§ Task to complete:
Write every line of the material again exactly, with no pictures in the copy.

§ Provided data:

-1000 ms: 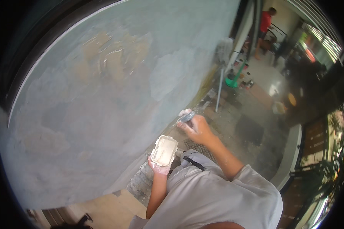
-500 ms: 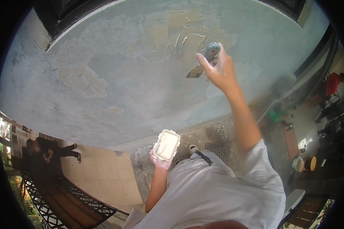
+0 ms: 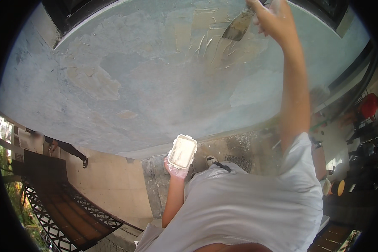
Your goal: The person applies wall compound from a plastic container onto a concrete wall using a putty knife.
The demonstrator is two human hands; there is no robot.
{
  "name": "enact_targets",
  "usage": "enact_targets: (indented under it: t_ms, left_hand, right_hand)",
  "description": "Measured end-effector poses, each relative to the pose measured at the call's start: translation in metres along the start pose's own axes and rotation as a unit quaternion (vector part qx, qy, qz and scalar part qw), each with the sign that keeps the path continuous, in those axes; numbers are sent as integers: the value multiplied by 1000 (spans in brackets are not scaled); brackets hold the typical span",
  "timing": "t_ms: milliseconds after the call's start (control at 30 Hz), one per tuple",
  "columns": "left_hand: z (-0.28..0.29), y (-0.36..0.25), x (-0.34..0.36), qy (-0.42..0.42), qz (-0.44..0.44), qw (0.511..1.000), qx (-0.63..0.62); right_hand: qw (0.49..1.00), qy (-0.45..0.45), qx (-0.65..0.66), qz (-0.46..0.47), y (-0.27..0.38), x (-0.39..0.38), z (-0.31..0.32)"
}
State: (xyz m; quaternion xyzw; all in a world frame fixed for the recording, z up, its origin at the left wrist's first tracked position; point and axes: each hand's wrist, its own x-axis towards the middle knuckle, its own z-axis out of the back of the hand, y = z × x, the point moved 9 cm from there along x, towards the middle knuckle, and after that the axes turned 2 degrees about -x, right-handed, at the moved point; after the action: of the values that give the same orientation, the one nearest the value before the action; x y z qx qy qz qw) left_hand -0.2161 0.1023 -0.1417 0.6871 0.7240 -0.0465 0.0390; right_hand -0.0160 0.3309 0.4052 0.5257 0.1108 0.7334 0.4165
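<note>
My right hand is raised high on the wall, closed round the handle of a putty knife. The knife's wide blade points down and left, over or against a beige patch of filler with raised ridges. White smears cover my fingers. Low in front of my body, my left hand holds a small white rectangular plastic tub from beneath and the side. Pale paste lies inside it. The grey-blue wall carries several other patches of dried filler.
Dark window frames border the wall's top. A metal-framed bench stands at lower left, with another person beyond it. At right are a red chair and an orange-yellow bucket. Paving runs along the wall's foot.
My right hand has moved up and right with the putty knife, its blade now at the beige filler. The left hand and tub have shifted slightly upward. The person at left has changed position.
</note>
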Motion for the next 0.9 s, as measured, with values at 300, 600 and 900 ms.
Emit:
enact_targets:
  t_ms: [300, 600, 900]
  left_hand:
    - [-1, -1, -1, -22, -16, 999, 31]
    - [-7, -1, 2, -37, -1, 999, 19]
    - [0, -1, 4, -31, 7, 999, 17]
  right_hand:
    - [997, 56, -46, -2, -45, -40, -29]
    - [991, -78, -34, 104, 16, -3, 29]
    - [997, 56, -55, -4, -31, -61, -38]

§ Result for this exercise:
-1000 ms: 
-500 ms: 
+0 ms: 
Your goal: The person applies wall compound from a plastic container onto a concrete wall using a putty knife.
The demonstrator is two human hands; there is no robot.
{
  "name": "enact_targets",
  "usage": "enact_targets: (indented under it: t_ms, left_hand, right_hand)",
  "description": "Measured end-effector poses, each relative to the pose measured at the call's start: translation in metres along the start pose's own axes and rotation as a unit quaternion (vector part qx, qy, qz and scalar part qw), each with the sign that keeps the path continuous, in those axes; numbers are sent as integers: the value multiplied by 1000 (spans in brackets are not scaled); brackets hold the typical span",
  "timing": "t_ms: milliseconds after the call's start (control at 30 Hz), one per tuple",
  "columns": "left_hand: z (-0.28..0.29), y (-0.36..0.25), x (-0.34..0.36), qy (-0.42..0.42), qz (-0.44..0.44), qw (0.511..1.000), qx (-0.63..0.62); right_hand: qw (0.49..1.00), qy (-0.45..0.45), qx (-0.65..0.66), qz (-0.46..0.47), y (-0.27..0.38), x (-0.39..0.38), z (-0.31..0.32)"
}
State: (xyz m; quaternion xyzw; all in a world frame fixed for the recording, z up, its origin at the left wrist's first tracked position; point and axes: each hand's wrist, its own x-axis towards the middle knuckle, its own z-axis out of the back of the hand, y = z × x, the point moved 9 cm from there along x, towards the middle knuckle, and after that the axes turned 2 degrees about -x, right-handed, at the moved point; after the action: of the values that give the same orientation, the one nearest the value before the action; x y z qx qy qz qw) left_hand -0.2161 0.1023 -0.1417 0.6871 0.7240 -0.0465 0.0390; right_hand -0.0160 0.3309 0.4052 0.5257 0.1108 0.7334 0.4165
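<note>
My right hand is raised high on the wall, closed round the handle of a putty knife. The knife's wide blade points down and left, over or against a beige patch of filler with raised ridges. White smears cover my fingers. Low in front of my body, my left hand holds a small white rectangular plastic tub from beneath and the side. Pale paste lies inside it. The grey-blue wall carries several other patches of dried filler.
Dark window frames border the wall's top. A metal-framed bench stands at lower left, with another person beyond it. At right are a red chair and an orange-yellow bucket. Paving runs along the wall's foot.
My right hand has moved up and right with the putty knife, its blade now at the beige filler. The left hand and tub have shifted slightly upward. The person at left has changed position.
</note>
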Motion for the next 0.9 s, as measured, with values at 300, 600 and 900 ms.
Emit:
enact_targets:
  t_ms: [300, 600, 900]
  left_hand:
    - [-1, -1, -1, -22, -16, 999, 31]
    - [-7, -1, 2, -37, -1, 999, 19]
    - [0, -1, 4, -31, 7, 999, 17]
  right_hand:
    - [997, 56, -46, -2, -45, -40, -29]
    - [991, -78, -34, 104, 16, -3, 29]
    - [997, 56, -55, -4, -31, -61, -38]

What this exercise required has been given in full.